## GOAL OF THE EXERCISE
An exact copy of the listing below is required, minus its pictures.

## INFORMATION PROVIDED
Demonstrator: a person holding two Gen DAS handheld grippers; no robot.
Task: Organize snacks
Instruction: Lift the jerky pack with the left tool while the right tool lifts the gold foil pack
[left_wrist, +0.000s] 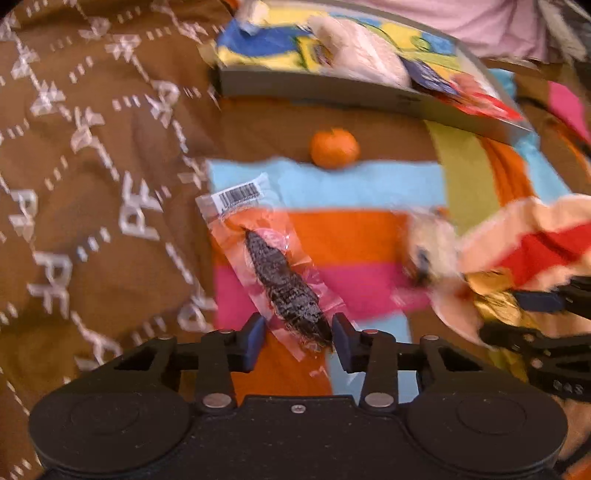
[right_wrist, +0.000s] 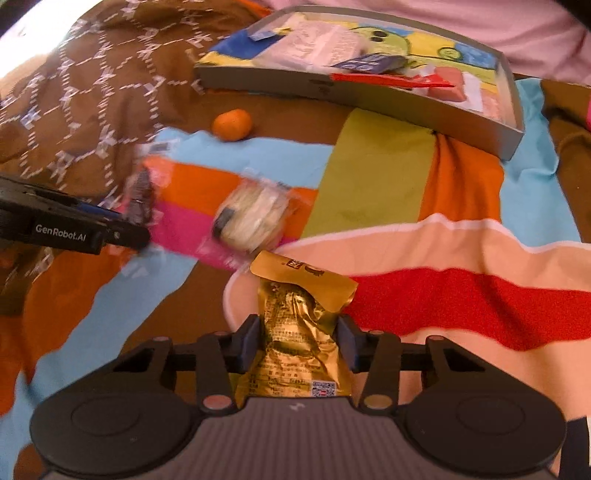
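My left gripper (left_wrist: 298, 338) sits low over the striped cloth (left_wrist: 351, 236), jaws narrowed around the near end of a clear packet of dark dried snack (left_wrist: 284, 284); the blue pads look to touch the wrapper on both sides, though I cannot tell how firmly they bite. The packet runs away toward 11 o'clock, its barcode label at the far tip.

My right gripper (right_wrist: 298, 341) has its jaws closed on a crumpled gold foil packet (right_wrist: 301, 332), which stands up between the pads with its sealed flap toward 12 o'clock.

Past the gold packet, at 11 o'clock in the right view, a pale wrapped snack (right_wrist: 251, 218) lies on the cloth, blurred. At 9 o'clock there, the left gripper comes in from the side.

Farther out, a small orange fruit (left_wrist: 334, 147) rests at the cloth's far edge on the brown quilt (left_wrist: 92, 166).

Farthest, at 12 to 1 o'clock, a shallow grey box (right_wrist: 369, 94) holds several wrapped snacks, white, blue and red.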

## ANSWER BOX
Demonstrator: a person holding two Gen DAS handheld grippers; no robot.
Task: Organize snacks
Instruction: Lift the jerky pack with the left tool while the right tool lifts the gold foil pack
[left_wrist, +0.000s] 
[right_wrist, +0.000s] 
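My left gripper (left_wrist: 298, 338) sits low over the striped cloth (left_wrist: 351, 236), jaws narrowed around the near end of a clear packet of dark dried snack (left_wrist: 284, 284); the blue pads look to touch the wrapper on both sides, though I cannot tell how firmly they bite. The packet runs away toward 11 o'clock, its barcode label at the far tip.

My right gripper (right_wrist: 298, 341) has its jaws closed on a crumpled gold foil packet (right_wrist: 301, 332), which stands up between the pads with its sealed flap toward 12 o'clock.

Past the gold packet, at 11 o'clock in the right view, a pale wrapped snack (right_wrist: 251, 218) lies on the cloth, blurred. At 9 o'clock there, the left gripper comes in from the side.

Farther out, a small orange fruit (left_wrist: 334, 147) rests at the cloth's far edge on the brown quilt (left_wrist: 92, 166).

Farthest, at 12 to 1 o'clock, a shallow grey box (right_wrist: 369, 94) holds several wrapped snacks, white, blue and red.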

This output completes the exercise.